Data excerpts:
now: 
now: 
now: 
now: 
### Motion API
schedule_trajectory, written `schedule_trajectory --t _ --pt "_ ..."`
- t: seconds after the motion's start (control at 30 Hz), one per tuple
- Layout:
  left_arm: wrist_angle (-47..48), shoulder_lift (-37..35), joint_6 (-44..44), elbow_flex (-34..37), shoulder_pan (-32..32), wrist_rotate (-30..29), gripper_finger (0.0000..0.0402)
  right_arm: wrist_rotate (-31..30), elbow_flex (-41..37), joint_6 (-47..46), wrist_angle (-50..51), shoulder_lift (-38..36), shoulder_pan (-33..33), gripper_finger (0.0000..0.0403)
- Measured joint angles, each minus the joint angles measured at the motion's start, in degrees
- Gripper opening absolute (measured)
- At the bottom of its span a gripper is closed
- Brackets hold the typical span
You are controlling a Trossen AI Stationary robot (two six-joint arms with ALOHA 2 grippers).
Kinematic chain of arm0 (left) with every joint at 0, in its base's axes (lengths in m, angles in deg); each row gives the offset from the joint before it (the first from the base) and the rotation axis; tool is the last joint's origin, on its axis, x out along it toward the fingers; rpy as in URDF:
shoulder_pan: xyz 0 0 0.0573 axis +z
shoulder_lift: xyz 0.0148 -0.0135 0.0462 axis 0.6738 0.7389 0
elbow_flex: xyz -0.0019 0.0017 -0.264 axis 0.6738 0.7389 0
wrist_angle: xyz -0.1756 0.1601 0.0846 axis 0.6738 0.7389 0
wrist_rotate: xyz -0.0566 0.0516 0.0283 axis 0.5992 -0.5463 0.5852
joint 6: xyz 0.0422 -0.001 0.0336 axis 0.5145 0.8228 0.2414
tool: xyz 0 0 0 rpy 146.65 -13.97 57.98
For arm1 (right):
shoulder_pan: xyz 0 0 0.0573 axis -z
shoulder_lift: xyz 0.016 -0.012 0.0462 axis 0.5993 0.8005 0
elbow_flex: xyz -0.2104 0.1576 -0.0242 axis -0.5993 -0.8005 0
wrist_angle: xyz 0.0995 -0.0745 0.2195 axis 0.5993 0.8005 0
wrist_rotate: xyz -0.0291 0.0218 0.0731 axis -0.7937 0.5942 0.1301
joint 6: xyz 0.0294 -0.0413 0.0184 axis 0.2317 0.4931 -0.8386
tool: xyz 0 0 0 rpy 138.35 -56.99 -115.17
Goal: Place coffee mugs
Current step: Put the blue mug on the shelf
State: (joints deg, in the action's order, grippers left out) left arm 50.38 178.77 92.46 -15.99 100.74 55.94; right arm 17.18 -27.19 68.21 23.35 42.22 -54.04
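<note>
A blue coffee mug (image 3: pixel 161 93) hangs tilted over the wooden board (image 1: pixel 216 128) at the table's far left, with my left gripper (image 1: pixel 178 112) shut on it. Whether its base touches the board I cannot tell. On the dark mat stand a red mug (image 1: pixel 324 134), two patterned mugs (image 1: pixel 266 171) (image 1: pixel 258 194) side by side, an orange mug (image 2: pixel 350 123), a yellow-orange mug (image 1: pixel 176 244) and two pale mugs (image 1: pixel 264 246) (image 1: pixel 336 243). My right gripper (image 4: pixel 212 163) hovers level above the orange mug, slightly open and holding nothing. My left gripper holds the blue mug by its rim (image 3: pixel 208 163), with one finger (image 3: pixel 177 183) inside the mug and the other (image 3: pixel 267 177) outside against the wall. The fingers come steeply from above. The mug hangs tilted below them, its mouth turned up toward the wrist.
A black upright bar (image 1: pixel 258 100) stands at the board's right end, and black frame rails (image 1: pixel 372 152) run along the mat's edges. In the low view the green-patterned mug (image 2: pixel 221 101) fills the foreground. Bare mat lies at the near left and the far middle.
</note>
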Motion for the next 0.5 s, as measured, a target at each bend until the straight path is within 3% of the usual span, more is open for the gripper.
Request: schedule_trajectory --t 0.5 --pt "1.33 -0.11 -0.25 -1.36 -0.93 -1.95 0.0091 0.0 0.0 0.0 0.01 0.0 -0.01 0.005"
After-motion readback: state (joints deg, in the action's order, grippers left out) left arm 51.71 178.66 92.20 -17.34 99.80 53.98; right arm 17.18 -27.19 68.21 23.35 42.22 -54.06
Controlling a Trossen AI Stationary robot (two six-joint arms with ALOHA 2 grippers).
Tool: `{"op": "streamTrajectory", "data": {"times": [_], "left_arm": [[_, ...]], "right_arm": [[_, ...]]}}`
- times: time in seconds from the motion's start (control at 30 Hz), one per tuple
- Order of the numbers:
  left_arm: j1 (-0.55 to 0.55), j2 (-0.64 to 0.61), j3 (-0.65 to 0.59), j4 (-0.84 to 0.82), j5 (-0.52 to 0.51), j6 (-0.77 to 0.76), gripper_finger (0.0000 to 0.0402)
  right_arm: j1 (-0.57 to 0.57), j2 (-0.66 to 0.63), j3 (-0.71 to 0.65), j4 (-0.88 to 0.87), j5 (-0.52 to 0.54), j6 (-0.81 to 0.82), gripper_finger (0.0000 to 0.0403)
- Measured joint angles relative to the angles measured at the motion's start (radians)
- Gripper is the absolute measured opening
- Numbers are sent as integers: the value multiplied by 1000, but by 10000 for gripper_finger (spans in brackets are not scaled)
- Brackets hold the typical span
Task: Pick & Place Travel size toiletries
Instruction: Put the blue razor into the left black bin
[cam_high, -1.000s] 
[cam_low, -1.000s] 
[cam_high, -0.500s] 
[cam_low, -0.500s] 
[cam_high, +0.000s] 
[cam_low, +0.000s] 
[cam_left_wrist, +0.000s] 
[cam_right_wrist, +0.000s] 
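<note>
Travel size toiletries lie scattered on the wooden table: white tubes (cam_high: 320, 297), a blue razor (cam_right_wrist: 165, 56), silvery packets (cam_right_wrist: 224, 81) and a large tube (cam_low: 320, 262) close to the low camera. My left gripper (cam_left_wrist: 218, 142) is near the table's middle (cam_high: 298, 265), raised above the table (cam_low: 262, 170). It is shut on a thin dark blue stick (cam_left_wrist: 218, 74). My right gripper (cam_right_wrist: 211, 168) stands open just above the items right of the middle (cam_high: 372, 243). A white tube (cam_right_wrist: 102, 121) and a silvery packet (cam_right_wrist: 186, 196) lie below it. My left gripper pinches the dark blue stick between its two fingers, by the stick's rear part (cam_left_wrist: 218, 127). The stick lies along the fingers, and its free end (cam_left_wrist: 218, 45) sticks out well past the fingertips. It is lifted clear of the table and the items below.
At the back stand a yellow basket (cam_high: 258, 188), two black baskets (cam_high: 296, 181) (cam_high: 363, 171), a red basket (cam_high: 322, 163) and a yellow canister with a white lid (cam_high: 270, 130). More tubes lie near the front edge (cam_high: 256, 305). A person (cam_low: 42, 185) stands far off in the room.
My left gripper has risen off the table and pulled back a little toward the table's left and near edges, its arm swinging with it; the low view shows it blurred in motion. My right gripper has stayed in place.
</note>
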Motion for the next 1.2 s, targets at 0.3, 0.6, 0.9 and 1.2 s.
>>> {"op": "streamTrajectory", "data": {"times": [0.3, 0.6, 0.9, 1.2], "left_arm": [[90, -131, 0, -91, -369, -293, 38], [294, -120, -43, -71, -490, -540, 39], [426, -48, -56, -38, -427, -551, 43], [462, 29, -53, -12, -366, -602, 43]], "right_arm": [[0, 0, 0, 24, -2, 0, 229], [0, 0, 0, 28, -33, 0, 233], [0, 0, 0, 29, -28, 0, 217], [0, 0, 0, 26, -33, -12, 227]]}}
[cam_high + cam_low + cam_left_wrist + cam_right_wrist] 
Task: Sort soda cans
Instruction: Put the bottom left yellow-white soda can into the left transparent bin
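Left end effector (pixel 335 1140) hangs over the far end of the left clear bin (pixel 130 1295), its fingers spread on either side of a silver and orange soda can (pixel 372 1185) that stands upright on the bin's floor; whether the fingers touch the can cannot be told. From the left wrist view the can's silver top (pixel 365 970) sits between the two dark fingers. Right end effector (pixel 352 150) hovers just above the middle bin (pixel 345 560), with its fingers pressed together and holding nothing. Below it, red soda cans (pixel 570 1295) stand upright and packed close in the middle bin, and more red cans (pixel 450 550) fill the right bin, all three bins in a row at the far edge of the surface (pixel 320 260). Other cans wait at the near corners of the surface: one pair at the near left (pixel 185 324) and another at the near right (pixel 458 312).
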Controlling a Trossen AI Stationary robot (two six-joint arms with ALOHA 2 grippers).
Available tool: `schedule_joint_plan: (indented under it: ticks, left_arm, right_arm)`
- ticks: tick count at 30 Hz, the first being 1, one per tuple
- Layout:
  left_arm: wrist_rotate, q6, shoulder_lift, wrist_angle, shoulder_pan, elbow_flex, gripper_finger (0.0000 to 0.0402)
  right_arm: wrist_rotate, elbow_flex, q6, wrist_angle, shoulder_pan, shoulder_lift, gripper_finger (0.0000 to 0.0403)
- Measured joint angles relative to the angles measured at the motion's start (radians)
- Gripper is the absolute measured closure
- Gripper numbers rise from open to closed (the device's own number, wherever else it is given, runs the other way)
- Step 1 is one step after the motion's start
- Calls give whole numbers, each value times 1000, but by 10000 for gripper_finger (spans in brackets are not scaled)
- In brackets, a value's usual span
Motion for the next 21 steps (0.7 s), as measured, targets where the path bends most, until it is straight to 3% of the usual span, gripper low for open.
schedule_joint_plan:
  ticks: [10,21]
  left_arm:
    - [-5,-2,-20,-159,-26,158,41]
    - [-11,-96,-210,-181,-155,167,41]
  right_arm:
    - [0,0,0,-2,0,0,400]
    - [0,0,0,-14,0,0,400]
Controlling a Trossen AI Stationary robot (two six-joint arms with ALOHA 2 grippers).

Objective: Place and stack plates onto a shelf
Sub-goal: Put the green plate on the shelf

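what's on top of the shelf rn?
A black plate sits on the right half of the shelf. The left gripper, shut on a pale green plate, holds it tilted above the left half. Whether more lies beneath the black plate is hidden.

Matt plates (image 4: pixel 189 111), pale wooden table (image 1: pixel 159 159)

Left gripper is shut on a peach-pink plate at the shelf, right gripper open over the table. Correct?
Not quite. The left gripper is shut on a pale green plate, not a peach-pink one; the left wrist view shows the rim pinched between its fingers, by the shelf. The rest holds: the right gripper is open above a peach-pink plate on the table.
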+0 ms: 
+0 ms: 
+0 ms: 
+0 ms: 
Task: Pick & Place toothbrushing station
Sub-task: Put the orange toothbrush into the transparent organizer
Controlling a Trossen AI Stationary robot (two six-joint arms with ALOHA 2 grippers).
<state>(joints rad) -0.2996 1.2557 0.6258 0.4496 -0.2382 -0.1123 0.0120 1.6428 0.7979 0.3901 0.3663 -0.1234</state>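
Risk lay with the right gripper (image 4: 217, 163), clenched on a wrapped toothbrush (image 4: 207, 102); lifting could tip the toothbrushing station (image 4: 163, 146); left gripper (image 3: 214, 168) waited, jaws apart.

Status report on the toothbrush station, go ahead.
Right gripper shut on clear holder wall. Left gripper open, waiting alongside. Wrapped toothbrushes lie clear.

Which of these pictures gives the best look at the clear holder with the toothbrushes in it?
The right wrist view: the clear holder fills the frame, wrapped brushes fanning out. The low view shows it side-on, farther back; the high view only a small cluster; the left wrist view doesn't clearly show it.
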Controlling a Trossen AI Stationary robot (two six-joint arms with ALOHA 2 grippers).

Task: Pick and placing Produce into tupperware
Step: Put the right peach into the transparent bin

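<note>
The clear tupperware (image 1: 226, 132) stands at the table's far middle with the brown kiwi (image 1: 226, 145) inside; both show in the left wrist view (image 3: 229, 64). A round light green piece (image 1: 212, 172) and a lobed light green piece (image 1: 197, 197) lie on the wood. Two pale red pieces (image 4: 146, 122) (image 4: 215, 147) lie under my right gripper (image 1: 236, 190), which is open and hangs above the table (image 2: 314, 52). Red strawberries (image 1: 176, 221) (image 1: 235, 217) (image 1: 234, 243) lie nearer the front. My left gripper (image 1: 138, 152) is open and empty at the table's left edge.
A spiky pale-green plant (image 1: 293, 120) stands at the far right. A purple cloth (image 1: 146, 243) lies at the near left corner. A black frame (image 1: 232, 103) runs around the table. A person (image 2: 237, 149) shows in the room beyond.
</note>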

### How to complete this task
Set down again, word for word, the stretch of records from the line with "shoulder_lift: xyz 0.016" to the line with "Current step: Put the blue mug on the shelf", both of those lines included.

### Result below
shoulder_lift: xyz 0.016 -0.012 0.0462 axis 0.5993 0.8005 0
elbow_flex: xyz -0.2104 0.1576 -0.0242 axis -0.5993 -0.8005 0
wrist_angle: xyz 0.0995 -0.0745 0.2195 axis 0.5993 0.8005 0
wrist_rotate: xyz -0.0291 0.0218 0.0731 axis -0.7937 0.5942 0.1301
joint 6: xyz 0.0294 -0.0413 0.0184 axis 0.2317 0.4931 -0.8386
tool: xyz 0 0 0 rpy 138.35 -56.99 -115.17
Goal: Place coffee mugs
Current step: Put the blue mug on the shelf

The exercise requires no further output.